Particularly, the 3D ResNet-34 has achieved validation accuracy over top-1 of 61.7% and top-5 of 83.2% and even outperforms the deeper ResNet-50 network (61.3% over top-1 accuracy and 83.1 top-5 accuracy) with very fewer parameters. We can also see that accuracy over top-1 and top-5 increases with the raise in network depth. This result supports that Kinetics dataset is sufficiently large for training 3D CNNs, just like ImageNet dataset for 2D CNNs.

Note We can find that attention modules can improve network performance at minimal addition parameters.

Comparison with the Baseline 3D CNN on UCF-101 and HMDB-51. We further compare our proposed 3D RANs with advanced methods on two common datasets, UCF-101 and HMDB-51 datasets. According to previous experiments, since the parameters of 3D CNNs are far more than 2D counterparts, training them in a relatively small data set will lead to over-fitting problems and have lower performance compared to 2D CNNs pre-trained in large-scale datasets, such as ImageNet. Specifically, we use 3D ResNet-18 and 3D RAN-18 as our test model, which are the shallowest model in all modules, and we trained these two models from scratch on UCF-101 and HMDB-51, respectively. Table 4 reports the comparison result in terms of accuracy over top-1. It can be seen that both ResNet-18 and RAN-18 pre-trained on kinetics obviously outperformed counterparts trained on UCF-101 and HMDB-51 from scratch.
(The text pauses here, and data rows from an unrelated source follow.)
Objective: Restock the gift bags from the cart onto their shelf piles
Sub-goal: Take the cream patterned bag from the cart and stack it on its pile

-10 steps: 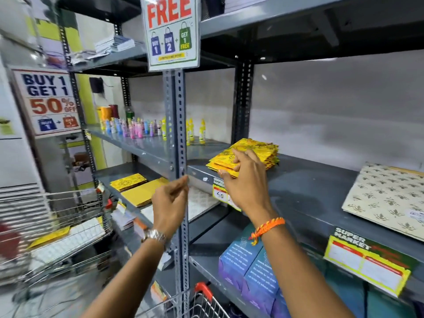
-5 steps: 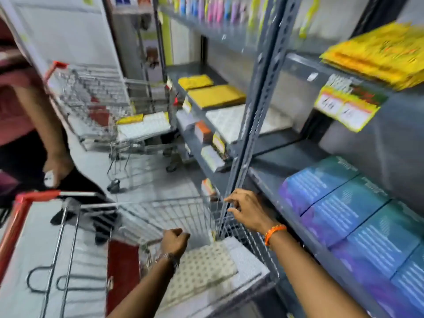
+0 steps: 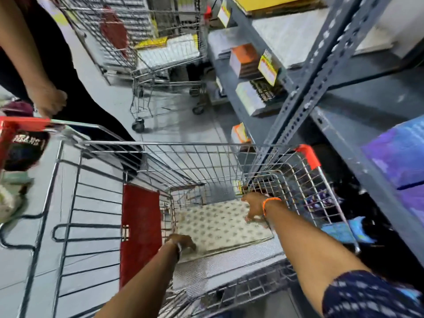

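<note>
Both my hands have dropped from the shelf into the cart (image 3: 229,145): the left hand (image 3: 183,243) and the right hand (image 3: 254,208), fingers spread, rest on opposite edges of the patterned bag (image 3: 218,226) on the cart floor. Blur hides whether the left grips it.

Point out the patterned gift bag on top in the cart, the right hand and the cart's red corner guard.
patterned gift bag (image 3: 218,223): head view, middle of its printed face.
right hand (image 3: 253,206): head view, back of the hand.
red corner guard (image 3: 308,156): head view, middle of the plastic.
</note>
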A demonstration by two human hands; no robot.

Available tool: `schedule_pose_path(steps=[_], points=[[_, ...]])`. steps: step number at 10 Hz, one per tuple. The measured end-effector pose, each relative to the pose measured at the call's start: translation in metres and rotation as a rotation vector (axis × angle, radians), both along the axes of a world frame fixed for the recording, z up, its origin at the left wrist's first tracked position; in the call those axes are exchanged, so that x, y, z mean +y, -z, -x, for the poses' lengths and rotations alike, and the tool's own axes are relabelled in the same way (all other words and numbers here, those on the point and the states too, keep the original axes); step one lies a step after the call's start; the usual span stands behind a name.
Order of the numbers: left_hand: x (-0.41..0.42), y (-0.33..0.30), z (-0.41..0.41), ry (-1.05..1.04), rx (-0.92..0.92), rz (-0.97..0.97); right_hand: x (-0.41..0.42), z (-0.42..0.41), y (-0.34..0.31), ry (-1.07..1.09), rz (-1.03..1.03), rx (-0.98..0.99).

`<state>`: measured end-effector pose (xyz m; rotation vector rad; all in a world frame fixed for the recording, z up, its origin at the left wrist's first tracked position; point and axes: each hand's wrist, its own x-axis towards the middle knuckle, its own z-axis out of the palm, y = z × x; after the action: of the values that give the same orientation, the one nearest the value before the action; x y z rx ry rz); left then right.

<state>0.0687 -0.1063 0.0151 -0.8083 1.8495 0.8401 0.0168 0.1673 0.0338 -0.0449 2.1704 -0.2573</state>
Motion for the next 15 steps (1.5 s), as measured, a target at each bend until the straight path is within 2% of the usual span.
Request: schedule_pose_path(steps=[1,2,3,4,5,6,7,8,9,10,11,13,15], points=[[0.006,0.018,0.002,0.233,0.076,0.088,-0.003,0.017,0.027,-0.012,0.010,-0.113],[0.006,0.026,0.009,0.199,0.024,0.128,-0.007,0.023,0.042,-0.073,-0.040,-0.176],[0.006,0.027,0.002,0.238,0.066,0.120,-0.011,0.029,0.052,-0.168,-0.138,-0.094],[0.006,0.026,-0.001,0.411,0.117,0.183,-0.007,0.029,0.049,-0.108,-0.115,-0.031],[0.000,-0.009,0.004,0.014,0.225,0.163,0.006,0.025,0.022,0.124,0.058,0.080],[-0.004,-0.028,0.009,-0.106,0.216,0.142,0.015,0.020,-0.011,0.208,0.197,0.165],[-0.009,-0.070,0.020,-0.174,0.317,0.081,0.029,0.005,-0.066,0.346,0.463,0.277],[-0.009,-0.120,0.026,-0.119,0.360,-0.033,0.037,-0.016,-0.112,0.477,0.585,0.361],[-0.013,-0.195,0.045,-0.067,0.639,-0.111,0.050,-0.046,-0.170,0.618,0.669,0.616],[-0.004,-0.260,0.054,-0.168,0.779,-0.334,0.059,-0.069,-0.212,0.720,0.724,0.780],[0.022,-0.346,0.069,-0.201,0.941,-0.678,0.066,-0.099,-0.264,0.910,0.775,0.992],[0.079,-0.441,0.070,-0.088,1.135,-1.035,0.050,-0.130,-0.337,1.094,0.898,1.337],[0.114,-0.492,0.055,0.039,1.247,-1.232,0.040,-0.167,-0.394,1.174,0.921,1.541]])
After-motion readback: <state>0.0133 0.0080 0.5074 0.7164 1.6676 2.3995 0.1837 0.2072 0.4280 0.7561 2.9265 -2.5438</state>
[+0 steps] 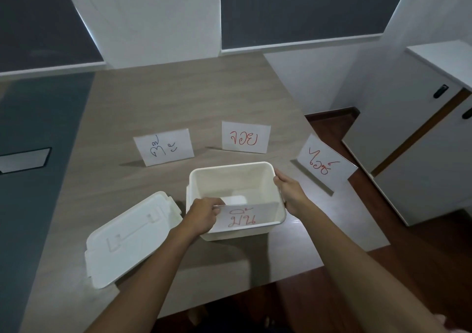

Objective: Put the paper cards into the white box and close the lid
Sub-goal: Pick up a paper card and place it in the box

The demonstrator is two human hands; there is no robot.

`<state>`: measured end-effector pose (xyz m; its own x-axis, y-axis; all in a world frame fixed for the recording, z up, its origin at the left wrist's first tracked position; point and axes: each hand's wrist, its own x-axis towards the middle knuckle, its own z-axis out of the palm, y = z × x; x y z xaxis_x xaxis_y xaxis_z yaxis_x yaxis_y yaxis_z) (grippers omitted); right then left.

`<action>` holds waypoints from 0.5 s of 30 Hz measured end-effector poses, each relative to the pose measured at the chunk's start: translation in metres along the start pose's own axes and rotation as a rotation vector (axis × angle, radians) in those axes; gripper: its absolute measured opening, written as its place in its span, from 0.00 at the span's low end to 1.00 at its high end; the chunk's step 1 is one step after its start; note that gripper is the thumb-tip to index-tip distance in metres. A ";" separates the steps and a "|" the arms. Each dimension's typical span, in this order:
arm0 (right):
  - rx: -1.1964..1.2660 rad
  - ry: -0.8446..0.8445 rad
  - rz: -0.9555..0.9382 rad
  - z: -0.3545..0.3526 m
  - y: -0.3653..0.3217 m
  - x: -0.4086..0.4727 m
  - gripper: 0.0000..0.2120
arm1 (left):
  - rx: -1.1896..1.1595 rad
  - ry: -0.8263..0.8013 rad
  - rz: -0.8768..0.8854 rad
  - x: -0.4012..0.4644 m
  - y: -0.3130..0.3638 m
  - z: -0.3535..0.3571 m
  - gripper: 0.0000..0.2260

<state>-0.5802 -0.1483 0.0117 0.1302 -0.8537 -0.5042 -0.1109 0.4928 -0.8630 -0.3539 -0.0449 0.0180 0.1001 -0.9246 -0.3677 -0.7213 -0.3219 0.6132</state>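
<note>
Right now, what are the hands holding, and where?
The left hand pinches a paper card by its left edge, inside the white box. The right hand grips the box's right rim.

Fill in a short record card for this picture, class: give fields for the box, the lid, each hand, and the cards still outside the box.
box: white box, open, on the table
lid: white lid, off, lying on the table left of the box
left hand: left hand pinches a red-lettered card at the box's near wall
right hand: right hand grips the box's right rim
cards outside: three, standing beyond the box: blue-lettered card, middle red card, right red card
</note>
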 end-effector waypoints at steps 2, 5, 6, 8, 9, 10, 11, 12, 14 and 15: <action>-0.011 0.009 -0.006 0.000 0.000 0.000 0.17 | 0.097 -0.053 -0.003 0.003 0.001 0.000 0.14; -0.021 0.016 -0.008 0.001 -0.001 0.000 0.17 | 0.243 -0.125 0.020 0.009 0.007 -0.005 0.17; -0.023 0.017 -0.007 0.001 -0.001 0.000 0.17 | 0.286 -0.161 0.027 0.011 0.010 -0.007 0.18; -0.024 0.020 -0.009 0.001 -0.001 0.000 0.17 | 0.363 -0.248 0.036 0.014 0.015 -0.009 0.20; -0.028 0.023 -0.019 0.002 -0.001 0.000 0.17 | 0.400 -0.289 0.036 0.015 0.017 -0.010 0.20; -0.038 0.028 -0.035 0.002 0.000 0.001 0.17 | 0.434 -0.328 0.034 0.016 0.019 -0.011 0.20; -0.053 0.036 -0.052 0.003 0.001 0.002 0.17 | 0.466 -0.361 0.030 0.017 0.020 -0.012 0.21; -0.073 0.048 -0.069 0.005 0.003 0.003 0.18 | 0.496 -0.389 0.027 0.018 0.021 -0.013 0.21; -0.111 0.077 -0.096 0.007 0.006 0.005 0.18 | 0.536 -0.435 0.017 0.018 0.023 -0.015 0.22; -0.125 0.088 -0.106 0.008 0.007 0.006 0.19 | 0.545 -0.463 0.008 0.018 0.024 -0.017 0.23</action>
<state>-0.5729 -0.1484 0.0026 0.0611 -0.9139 -0.4012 -0.2230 0.3793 -0.8980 -0.3578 -0.0731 0.0374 -0.1207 -0.7058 -0.6980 -0.9728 -0.0560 0.2249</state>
These results show that the network has suffered seriously over-fitting problems when they trained from scratch in UCF-101 and HMDB-51 datasets. So, we trained our model in Kinetics datasets and fine-tune on UCF-101 and HMDB-51 datasets, respectively. We can also notice from Table 4 that the recognition performance gradually increases when the layers increase. At the same time, 3D RANs consistently outperform all baselines networks significantly across different depth. Moreover, unlike the results of training on the Kinetics dataset in Table 3, the RAN-200 still improves recognition accuracy on these two datasets. We think this is because the fine-tuning only trained the full connected layer, and the number of parameters for pre-trained is the same from RAN-50 to RAN-200. These results show that the pre-trained early layers of RAN-200 are more suitable for UCF-101 and HMDB-51 datasets.
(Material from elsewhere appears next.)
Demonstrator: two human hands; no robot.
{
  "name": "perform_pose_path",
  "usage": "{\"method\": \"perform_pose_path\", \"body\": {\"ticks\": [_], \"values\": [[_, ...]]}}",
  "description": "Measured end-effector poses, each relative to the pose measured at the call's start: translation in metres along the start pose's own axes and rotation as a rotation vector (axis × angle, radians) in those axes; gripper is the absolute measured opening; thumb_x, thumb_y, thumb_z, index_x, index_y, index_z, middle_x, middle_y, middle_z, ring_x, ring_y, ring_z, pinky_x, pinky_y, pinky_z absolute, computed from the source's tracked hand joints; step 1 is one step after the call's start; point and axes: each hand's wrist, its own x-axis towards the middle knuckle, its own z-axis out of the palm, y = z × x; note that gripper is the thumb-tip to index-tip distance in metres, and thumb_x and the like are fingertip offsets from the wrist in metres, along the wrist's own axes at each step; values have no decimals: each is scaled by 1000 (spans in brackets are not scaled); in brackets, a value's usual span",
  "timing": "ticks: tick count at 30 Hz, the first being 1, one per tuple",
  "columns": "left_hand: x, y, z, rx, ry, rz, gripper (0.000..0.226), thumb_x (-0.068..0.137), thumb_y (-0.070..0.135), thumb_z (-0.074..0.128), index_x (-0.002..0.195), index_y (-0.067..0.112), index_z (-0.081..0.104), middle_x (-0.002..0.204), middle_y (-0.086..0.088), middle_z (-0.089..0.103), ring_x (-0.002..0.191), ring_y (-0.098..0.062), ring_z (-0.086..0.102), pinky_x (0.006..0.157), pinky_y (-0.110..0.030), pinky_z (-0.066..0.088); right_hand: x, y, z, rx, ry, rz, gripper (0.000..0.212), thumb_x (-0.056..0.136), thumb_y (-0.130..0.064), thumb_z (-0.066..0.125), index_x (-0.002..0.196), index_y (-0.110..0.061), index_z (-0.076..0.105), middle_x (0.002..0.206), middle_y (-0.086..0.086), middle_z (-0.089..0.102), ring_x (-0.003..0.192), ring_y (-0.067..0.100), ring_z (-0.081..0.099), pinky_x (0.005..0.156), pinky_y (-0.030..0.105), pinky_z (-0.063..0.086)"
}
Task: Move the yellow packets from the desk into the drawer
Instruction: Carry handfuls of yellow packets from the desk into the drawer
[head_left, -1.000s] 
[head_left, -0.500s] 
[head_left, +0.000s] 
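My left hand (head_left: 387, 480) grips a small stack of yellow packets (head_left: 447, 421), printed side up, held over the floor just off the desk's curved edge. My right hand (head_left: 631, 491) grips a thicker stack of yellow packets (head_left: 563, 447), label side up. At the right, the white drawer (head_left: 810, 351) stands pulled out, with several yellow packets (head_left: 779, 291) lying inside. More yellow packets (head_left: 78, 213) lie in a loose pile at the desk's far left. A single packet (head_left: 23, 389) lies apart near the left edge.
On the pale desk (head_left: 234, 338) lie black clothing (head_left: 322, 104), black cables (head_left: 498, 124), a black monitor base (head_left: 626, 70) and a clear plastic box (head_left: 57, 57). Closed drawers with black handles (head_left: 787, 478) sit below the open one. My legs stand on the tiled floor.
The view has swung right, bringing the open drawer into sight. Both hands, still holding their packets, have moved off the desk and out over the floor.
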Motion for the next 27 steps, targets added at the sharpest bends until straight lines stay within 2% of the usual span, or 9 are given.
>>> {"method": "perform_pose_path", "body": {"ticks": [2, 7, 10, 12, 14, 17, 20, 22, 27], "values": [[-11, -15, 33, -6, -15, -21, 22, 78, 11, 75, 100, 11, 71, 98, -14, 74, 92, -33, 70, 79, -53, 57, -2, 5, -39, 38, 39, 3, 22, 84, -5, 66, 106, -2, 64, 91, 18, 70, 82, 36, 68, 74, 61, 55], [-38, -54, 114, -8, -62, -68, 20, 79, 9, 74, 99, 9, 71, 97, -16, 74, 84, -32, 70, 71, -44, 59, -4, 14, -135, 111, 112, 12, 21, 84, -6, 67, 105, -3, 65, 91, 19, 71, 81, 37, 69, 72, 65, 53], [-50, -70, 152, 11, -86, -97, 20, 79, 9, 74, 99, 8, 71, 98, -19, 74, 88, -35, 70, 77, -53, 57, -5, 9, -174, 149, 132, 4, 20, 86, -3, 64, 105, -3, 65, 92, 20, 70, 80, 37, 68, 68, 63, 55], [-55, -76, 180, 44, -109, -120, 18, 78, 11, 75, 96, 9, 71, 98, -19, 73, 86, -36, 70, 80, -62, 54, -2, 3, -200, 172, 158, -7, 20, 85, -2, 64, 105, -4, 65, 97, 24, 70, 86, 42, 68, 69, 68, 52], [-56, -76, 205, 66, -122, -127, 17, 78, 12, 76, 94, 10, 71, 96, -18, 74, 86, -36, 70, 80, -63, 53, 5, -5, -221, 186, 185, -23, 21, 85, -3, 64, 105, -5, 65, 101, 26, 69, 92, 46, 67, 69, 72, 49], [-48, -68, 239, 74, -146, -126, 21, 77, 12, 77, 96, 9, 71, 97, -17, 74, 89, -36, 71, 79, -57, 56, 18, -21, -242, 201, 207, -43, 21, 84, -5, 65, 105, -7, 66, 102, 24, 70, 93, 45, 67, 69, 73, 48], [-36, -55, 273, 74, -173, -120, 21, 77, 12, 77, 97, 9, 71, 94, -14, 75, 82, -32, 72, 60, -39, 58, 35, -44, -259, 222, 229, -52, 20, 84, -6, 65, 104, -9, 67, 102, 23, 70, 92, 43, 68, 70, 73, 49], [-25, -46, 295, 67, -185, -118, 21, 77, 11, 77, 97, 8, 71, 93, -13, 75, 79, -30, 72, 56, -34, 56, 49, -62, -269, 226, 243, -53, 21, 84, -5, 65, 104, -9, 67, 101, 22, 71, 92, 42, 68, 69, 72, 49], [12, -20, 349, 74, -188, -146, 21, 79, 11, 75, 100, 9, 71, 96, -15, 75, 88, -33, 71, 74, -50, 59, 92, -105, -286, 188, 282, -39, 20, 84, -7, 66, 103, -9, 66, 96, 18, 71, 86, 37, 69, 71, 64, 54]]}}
4.3 Comparison with the state-of-the-art methods

Table 5 shows the accuracy of our 3D RAN-200, which achieved best performance on both datasets when compared with other state-of-the-art network architectures. Our 3D RANs capture spatial–temporal information using only RGB frames as input. For fairness, all networks in Table 5 use only RGB frames as input, which is reported by these works. The results are achieved by using inputs at length of 16 frames. Simultaneously, for 3D networks, we pre-trained on the Kinetics dataset, and for 2D networks, we pre-trained on the ImageNet dataset. Here, we can see that RAN-200 also achieves the best performance compared with C3D, P3D, two-stream CNN and TDD. In particular, we can see TSN and two-stream I3D, which use optical flow and RGB frames as input, achieved higher accuracy. We believe that the time domain information provided by optical flow directly is more than we extracted through 3D convolution, but it is time-consuming to train two networks and calculate optical flow. Based on these results, we can draw a conclusion that out proposed 3D RAN significantly promoted the research of video classification on multiple benchmark datasets.

4.4 Visualization

In order to understand the role of the attention mechanism more intuitively, we apply the Grad-CAM to basic network architectures (3D ResNet-34 and 3D RAN-34) to visualize some video sequences from the UCF101 validation set in Fig. 4. The frames are selected from the long video sequence. From the Grad-CAM mask which covers the object regions in the input, we can clearly see that they are important regions for predictions. We can also notice that, compared to 3D ResNet-34, 3D RAN-34 generates more accurate mask regions for prediction.

5 Conclusion

In this paper, we propose the 3D Residual Attention Networks (3D RANs) by introducing the attention mechanism into residual networks (ResNets). The benefits of our network are that it can significantly improve the capacity of capturing spatiotemporal information. Extensive experiments demonstrate that our 3D RAN outperforms traditional 3D ResNets on Kinetics dataset and other state-of-the-art methods on both UCF-101 and HMDB-51 datasets with RGB input.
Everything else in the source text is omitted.